(Data items)

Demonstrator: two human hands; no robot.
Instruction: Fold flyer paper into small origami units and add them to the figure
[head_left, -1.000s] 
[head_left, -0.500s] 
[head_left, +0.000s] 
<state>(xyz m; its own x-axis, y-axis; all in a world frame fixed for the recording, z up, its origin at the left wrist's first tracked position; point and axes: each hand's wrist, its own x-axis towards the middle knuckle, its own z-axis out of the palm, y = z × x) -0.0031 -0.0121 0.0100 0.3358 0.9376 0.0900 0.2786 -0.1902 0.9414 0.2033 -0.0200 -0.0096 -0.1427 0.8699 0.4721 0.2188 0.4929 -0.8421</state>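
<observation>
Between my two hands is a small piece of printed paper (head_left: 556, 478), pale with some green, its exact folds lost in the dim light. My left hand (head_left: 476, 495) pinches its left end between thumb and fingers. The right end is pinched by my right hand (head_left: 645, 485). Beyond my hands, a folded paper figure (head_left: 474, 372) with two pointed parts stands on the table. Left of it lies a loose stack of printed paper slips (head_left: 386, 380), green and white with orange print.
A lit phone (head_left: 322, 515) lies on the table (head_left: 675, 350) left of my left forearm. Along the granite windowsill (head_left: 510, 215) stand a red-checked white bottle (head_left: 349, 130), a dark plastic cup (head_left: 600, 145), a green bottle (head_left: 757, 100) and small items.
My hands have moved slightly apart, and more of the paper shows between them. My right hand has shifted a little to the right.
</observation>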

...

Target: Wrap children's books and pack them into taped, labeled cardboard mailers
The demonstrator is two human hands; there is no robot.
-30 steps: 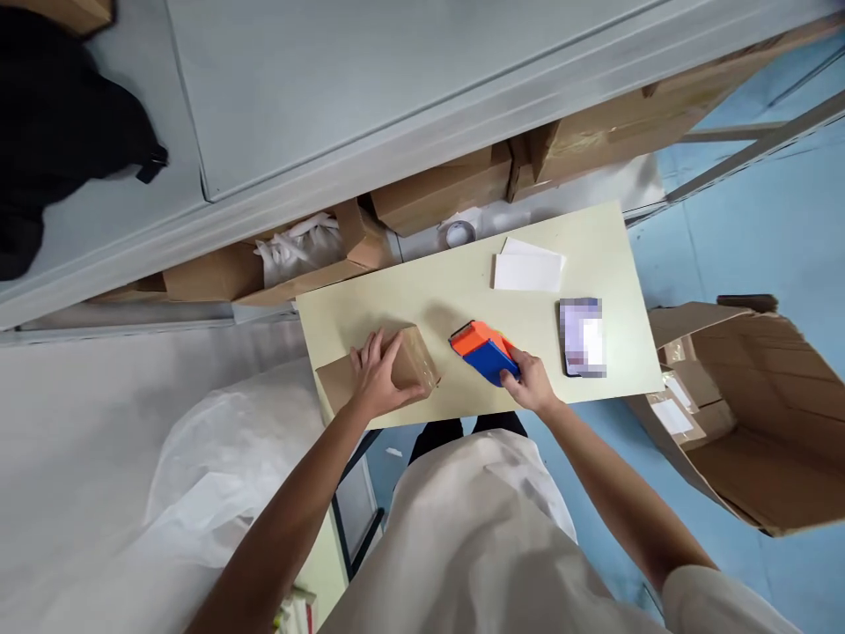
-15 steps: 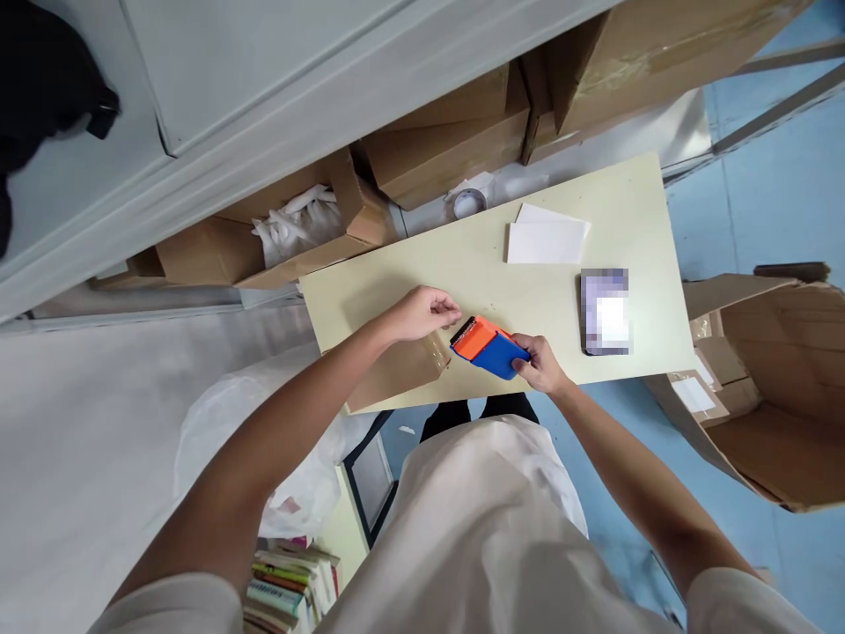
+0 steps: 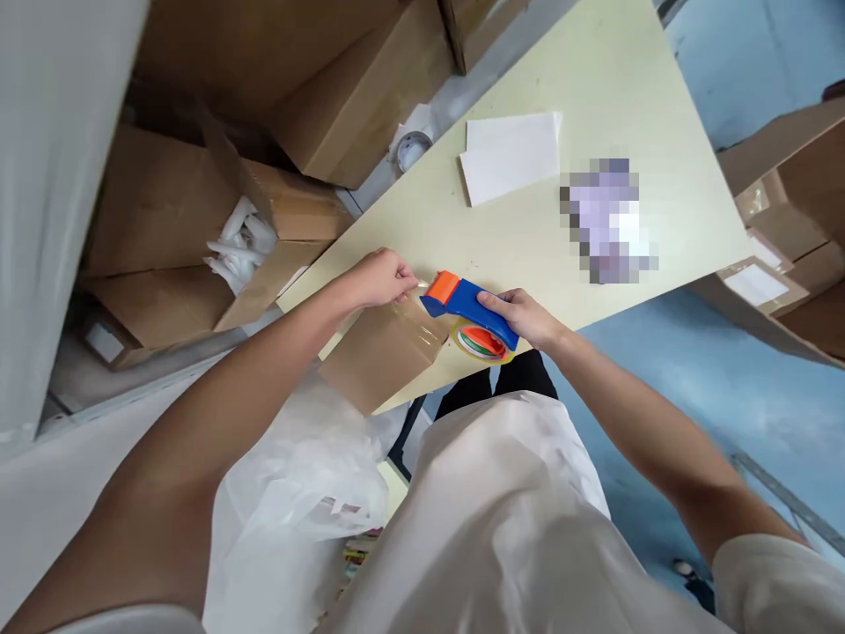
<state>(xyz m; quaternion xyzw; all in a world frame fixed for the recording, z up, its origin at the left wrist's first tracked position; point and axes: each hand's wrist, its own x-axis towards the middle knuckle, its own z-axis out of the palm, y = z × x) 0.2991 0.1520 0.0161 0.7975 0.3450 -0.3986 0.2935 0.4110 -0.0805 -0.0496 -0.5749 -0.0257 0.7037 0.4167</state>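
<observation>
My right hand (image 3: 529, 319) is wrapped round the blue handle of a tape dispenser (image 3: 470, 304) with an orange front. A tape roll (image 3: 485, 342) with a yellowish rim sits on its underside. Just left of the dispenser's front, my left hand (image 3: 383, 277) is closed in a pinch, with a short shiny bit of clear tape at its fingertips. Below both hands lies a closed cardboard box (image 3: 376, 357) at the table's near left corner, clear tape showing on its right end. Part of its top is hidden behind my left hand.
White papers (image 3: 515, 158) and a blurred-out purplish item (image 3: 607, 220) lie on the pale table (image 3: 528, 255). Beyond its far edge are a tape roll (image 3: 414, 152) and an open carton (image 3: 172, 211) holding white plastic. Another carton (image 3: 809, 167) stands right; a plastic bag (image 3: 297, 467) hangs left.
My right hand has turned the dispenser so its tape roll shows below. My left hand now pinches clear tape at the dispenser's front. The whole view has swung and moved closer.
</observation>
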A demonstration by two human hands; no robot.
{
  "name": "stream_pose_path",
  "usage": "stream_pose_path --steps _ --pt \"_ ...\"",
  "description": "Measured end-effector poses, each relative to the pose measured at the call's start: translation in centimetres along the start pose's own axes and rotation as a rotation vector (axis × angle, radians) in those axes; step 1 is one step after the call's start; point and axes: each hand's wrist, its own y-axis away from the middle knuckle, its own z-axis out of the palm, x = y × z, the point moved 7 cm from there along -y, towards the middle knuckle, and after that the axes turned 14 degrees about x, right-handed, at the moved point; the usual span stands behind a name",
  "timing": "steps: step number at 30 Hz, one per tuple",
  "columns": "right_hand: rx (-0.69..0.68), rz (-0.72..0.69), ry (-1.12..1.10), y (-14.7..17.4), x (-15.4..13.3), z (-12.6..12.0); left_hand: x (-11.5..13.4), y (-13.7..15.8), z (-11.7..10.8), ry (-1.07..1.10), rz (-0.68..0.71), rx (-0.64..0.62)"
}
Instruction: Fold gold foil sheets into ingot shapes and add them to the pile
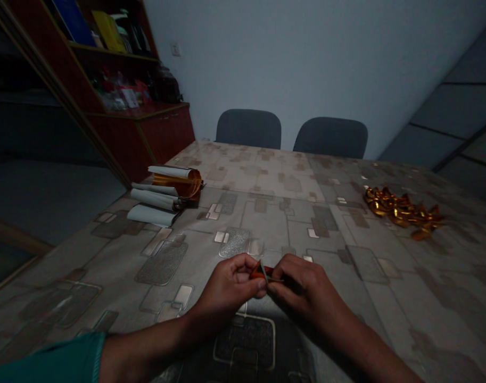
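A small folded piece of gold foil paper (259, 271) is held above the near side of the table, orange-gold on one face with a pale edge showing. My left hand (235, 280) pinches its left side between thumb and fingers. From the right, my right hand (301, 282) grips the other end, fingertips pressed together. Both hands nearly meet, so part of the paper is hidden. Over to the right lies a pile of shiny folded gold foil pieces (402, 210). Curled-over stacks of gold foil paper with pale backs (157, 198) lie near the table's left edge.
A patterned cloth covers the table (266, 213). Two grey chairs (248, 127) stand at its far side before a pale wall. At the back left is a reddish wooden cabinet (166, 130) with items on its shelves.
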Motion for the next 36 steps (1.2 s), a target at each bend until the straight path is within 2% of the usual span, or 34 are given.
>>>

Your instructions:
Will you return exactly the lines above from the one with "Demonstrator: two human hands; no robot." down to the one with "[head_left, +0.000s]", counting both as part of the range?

Result of the exercise:
Demonstrator: two human hands; no robot.
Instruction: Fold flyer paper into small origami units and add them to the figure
[head_left, -1.000s] 
[head_left, -0.500s] 
[head_left, +0.000s] 

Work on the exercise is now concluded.